Fife has 25 Burghs, 15 Royal Burghs and 10 Police Burghs.
A royal burgh was a type of Scottish Burgh which had been founded by, or subsequently granted, a Royal Charter. Although abolished in law in 1975, the term is still used by many former royal burghs.
The earliest burghs date from the reign of David I (1124-53). He introduced feudal tenure into Scotland and encouraged the growth of towns as a means of fostering trade and increasing crown revenues. The burgh’s privileges and obligations, including trading privileges and the right to hold markets, were enshrined in a charter granted by the king or other feudal superior. In return for their privileges, royal burghs made annual payments to the crown of the rents of burgh properties and the customs of trade. Later this became a fixed annual sum. Any surplus money was paid into the ‘common good fund’ for the benefit of the burgh.
At first the burghs were governed through the burgh courts, originally a gathering of ‘all the good men of the community’. Gradually the burgh court meeting in a judicial capacity came to consist of the bailies only, while the town council (provost, bailies and councillors) attended to the administrative business. The merchants dominated the magistracy of the towns as the royal charters of trading privileges were in effect charters to merchants as they brought in the largest part of the burgh revenues, the burgh customs.
Different types of burghs exhibited a wide variety of systems of government, until 19th century legislation imposed uniformity. The 1833 Burgh Reform Act also swept away the corruption of self-perpetuating town councils by introducing elections for town councillors. Royal burghs still retained certain privileges, including their own registers of sasines, but in the 20th century all except the largest lost some powers and functions, mostly to the county councils. (National Archives Scotland)
Types of burgh:
Royal burghs: those given their privileges directly by the Crown. They acquired a monopoly of national and foreign trade.
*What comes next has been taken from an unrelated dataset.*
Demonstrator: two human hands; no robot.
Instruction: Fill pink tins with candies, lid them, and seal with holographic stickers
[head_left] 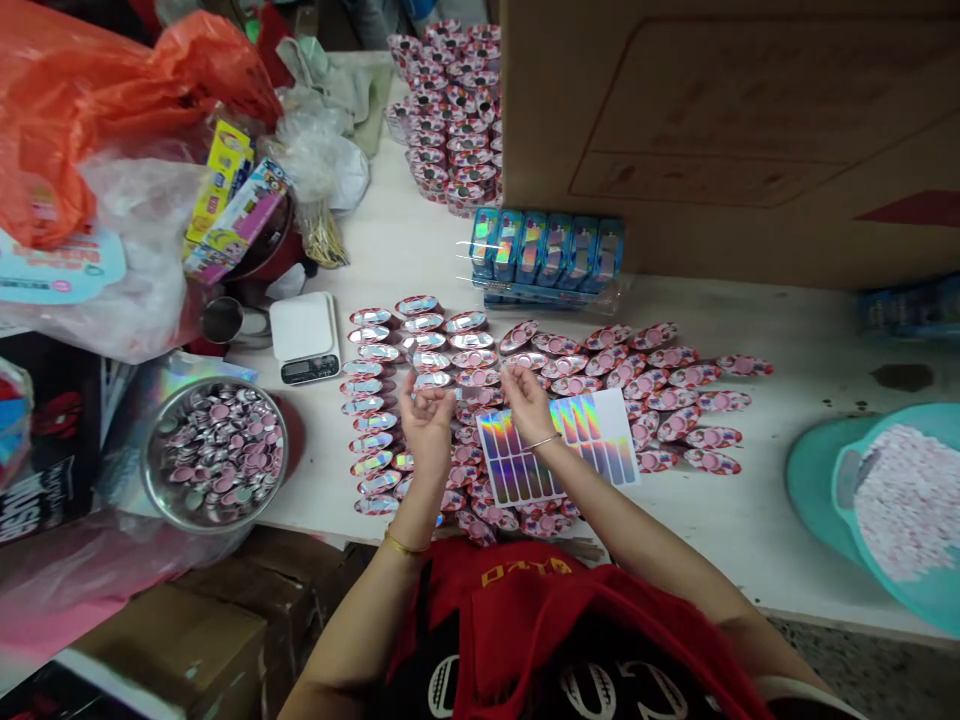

Burghs of Regality: burghs created by Crown vassals who had been given the Crown’s rights over a given area.
Burghs of Barony: granted their charters by barons or churchmen.
Parliamentary burghs: 13 non royal burghs created by the Representation of the People (Scotland) Act, 1832.
Police burgh: the Burghs and Police (Scotland) Act 1833 allowed inhabitants of royal burghs and burghs of barony to set up police commissioners. This was extended to parliamentary burghs in 1847.